As the tempest rages outside, Ryan glances at the scouting reports for his ballclub's 2009 top picks. A few days ago, baseball's annual draft was held, with fireballer Stephen Strasburg going to the Washington Nationals as the first selection overall. As president of the Texas Rangers, Ryan has a major hand in his team's draft strategy. The old baseball assertion that you can never have enough pitching rings
as true today as it did a century ago. With that in mind, Texas selected a pair of pitchers—Matthew Purke and Tanner Scheppers—as its first two picks. Purke fits the desired profile (left-handed, fresh out of high school). In comparison, Scheppers was a roll of the dice. After starring at Fresno State, he suffered a shoulder injury prior to last year's draft. As a result, he fell to 48th overall. Instead of signing, Scheppers pitched for the St. Paul Saints in the independent American Association. That's where Don Welke, the scout who championed Jim Abbott, and who now works for the Rangers, became convinced Scheppers could play at the big-league level.

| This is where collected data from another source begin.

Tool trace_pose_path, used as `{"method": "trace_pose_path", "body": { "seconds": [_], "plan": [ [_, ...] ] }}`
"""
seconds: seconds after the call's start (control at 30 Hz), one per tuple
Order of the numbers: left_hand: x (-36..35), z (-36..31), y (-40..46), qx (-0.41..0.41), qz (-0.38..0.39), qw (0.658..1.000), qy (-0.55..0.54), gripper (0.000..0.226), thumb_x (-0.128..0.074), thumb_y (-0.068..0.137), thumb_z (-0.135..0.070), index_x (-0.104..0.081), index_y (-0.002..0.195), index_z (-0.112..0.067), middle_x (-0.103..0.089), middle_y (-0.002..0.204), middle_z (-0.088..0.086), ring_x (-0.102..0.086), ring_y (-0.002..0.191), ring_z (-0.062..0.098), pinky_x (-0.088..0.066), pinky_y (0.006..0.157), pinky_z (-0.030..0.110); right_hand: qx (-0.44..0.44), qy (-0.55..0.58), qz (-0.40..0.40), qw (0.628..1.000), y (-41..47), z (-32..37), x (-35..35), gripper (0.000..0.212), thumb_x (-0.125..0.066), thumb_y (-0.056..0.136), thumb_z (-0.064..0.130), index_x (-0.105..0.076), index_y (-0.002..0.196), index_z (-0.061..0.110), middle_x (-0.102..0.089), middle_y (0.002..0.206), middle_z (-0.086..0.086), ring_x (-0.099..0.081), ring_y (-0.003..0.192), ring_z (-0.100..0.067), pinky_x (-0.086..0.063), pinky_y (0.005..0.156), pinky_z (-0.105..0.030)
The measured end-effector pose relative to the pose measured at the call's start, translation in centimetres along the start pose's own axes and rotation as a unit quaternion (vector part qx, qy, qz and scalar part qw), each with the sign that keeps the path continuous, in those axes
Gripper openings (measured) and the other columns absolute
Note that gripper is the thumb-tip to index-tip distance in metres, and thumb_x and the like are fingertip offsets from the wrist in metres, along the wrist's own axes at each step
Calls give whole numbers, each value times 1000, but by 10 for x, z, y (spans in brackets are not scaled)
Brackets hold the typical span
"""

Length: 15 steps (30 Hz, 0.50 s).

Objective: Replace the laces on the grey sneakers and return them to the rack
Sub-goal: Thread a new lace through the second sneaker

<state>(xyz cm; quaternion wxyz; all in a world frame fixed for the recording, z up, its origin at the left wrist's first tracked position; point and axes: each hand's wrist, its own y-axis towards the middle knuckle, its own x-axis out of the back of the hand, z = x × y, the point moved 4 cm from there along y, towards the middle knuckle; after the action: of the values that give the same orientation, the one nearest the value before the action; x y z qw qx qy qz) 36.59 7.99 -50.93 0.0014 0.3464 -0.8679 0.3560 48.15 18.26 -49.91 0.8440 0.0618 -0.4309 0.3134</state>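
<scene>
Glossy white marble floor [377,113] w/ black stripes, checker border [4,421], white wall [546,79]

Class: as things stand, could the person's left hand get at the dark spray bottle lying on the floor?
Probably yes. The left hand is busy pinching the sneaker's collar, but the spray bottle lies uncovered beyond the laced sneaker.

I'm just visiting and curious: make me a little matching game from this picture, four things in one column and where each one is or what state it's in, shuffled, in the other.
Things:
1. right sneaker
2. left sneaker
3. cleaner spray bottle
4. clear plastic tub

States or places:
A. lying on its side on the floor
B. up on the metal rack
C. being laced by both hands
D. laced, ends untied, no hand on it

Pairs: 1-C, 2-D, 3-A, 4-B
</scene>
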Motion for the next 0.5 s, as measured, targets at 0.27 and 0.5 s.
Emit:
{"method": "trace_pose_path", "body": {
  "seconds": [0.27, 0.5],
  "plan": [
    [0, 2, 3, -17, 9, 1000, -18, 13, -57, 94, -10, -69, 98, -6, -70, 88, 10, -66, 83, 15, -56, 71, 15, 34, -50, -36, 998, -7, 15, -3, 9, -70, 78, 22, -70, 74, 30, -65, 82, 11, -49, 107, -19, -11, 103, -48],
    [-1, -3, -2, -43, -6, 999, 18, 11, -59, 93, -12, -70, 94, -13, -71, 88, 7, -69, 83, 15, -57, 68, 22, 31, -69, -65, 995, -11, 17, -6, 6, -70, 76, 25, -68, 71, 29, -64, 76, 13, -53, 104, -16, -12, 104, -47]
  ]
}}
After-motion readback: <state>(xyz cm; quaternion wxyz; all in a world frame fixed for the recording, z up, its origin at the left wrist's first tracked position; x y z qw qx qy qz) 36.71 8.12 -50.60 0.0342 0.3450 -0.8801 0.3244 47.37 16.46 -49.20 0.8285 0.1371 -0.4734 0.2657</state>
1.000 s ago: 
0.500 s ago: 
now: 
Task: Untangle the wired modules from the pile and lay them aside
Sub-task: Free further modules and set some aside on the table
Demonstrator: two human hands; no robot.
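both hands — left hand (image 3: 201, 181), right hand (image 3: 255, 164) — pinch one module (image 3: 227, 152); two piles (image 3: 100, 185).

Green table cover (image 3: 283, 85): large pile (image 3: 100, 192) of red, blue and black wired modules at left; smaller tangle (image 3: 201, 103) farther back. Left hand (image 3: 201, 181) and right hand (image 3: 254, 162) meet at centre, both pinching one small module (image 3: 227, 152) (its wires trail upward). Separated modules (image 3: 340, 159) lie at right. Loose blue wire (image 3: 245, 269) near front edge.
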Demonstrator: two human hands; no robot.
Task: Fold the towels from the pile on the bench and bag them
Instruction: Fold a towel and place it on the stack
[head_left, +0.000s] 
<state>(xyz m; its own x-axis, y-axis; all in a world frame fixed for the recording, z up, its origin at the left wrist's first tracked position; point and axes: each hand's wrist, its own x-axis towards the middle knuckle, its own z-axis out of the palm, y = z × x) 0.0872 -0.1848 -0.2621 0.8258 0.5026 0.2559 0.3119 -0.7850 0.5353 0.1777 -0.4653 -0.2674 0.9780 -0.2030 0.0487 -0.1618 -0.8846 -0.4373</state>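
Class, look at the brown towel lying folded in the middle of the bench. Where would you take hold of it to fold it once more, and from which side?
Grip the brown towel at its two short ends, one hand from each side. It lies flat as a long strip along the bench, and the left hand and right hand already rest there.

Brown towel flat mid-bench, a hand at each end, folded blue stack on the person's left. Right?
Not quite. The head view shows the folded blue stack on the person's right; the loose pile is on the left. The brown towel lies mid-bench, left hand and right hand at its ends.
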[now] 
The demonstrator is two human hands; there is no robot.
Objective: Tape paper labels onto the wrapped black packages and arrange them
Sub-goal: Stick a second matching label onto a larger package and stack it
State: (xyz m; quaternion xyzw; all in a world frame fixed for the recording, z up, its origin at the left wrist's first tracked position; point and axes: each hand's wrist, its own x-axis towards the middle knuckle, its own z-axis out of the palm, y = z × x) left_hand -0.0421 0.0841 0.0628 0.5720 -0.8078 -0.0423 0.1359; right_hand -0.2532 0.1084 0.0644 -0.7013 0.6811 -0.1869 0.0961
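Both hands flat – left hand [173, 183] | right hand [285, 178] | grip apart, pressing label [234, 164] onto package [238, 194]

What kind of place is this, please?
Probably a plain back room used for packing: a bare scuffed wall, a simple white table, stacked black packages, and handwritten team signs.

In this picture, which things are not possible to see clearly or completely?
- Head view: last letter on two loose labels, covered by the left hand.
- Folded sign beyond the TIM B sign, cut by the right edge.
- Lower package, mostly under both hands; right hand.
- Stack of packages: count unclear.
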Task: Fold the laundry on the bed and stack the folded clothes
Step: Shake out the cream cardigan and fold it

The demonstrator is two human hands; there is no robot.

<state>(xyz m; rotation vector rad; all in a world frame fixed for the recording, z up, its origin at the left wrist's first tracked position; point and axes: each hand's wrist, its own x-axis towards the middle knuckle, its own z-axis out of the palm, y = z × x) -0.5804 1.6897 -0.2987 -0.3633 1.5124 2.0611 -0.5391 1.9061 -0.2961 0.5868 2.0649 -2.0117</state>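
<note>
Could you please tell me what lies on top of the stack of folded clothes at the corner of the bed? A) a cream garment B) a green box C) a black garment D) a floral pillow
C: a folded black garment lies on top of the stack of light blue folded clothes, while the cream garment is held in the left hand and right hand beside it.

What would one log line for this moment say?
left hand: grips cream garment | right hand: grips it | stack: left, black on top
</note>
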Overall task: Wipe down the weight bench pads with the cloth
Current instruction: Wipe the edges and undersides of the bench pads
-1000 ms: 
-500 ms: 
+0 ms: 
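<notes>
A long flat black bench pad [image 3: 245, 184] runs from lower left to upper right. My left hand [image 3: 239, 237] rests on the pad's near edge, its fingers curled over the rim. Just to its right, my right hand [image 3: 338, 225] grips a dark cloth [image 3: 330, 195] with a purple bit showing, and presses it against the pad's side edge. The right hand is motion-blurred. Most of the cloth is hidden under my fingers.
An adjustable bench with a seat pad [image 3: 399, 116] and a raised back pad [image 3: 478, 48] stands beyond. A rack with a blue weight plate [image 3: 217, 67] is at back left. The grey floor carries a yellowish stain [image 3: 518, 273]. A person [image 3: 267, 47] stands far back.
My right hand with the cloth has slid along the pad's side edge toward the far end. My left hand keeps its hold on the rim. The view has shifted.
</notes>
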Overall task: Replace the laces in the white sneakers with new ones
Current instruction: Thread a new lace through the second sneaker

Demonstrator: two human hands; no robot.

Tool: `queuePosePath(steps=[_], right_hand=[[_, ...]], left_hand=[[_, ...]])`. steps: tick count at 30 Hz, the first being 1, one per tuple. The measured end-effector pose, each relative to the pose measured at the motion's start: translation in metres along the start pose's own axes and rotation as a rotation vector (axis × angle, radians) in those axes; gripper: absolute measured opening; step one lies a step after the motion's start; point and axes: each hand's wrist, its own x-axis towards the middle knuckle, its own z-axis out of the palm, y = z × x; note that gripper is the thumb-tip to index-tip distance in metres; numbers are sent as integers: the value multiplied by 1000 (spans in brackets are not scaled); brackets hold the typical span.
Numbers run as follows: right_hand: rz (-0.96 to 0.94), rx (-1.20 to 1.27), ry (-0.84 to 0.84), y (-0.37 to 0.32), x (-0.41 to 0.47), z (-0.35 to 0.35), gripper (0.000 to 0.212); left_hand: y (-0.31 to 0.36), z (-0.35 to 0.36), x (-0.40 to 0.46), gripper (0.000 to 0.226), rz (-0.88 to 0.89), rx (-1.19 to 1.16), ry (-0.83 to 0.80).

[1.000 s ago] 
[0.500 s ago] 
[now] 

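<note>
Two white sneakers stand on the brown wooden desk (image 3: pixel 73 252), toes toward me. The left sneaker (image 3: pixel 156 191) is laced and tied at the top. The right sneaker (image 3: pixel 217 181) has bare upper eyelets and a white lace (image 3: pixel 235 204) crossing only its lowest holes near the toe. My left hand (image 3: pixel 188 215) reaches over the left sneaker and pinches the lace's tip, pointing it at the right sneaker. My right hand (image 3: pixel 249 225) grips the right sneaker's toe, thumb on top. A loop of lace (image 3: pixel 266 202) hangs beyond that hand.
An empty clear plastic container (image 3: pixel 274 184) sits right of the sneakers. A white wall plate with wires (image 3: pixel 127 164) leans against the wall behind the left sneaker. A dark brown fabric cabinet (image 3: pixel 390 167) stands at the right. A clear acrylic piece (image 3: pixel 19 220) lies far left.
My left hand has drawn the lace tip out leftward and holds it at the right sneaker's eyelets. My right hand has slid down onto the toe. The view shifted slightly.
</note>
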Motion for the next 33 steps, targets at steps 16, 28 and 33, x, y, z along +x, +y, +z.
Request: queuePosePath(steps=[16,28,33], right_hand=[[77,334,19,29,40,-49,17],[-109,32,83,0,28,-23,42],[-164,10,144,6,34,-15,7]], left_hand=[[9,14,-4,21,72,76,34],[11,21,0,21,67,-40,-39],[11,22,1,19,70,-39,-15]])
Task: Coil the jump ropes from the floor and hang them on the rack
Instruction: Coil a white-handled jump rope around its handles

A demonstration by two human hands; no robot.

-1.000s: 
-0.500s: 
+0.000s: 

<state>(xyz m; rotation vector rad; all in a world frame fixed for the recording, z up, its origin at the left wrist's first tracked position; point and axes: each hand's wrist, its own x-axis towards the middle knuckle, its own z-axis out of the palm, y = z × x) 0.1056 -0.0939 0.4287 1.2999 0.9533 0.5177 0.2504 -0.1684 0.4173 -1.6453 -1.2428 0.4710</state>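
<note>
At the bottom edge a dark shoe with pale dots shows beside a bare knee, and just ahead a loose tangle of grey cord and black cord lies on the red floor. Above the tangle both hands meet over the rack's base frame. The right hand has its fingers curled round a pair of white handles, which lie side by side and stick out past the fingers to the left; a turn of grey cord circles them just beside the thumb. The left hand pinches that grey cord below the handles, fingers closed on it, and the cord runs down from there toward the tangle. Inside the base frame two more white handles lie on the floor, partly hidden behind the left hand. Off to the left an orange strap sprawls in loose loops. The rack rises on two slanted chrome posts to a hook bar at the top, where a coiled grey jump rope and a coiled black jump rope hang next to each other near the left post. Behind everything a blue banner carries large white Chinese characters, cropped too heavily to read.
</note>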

“Don's definitely in his corner,” says Ryan, who is just the third Hall of Fame player to serve as president of a major-league team. John Montgomery Ward (1912) and Christy Mathewson (1923 and 1925) are the others. “If it wasn't for Don Welke, we probably wouldn't have taken Scheppers, at least not that high. But when a scout with a track record like Welke's makes the case for somebody, you have to listen.”
But even if the science and the majority of scouting reports stack the deck against such a move? Unlike other team presidents, Ryan admittedly has a soft spot for scouts who wear their hearts on their sleeves. They remind him of Red Murff, the scout who years ago believed in him when the rest of the Mets' scouting staff had wanted to draft just about anybody else.
Here, in the days following the annual amateur draft, Ryan knows as well as anybody that the real challenge for any organization has only just begun. “The biggest thing young pitchers have to learn is to believe in themselves,” he says. “They don't have to possess the most remarkable arm to succeed. But they need to realize, very quickly, how important it is to throw strikes, to trust their stuff.”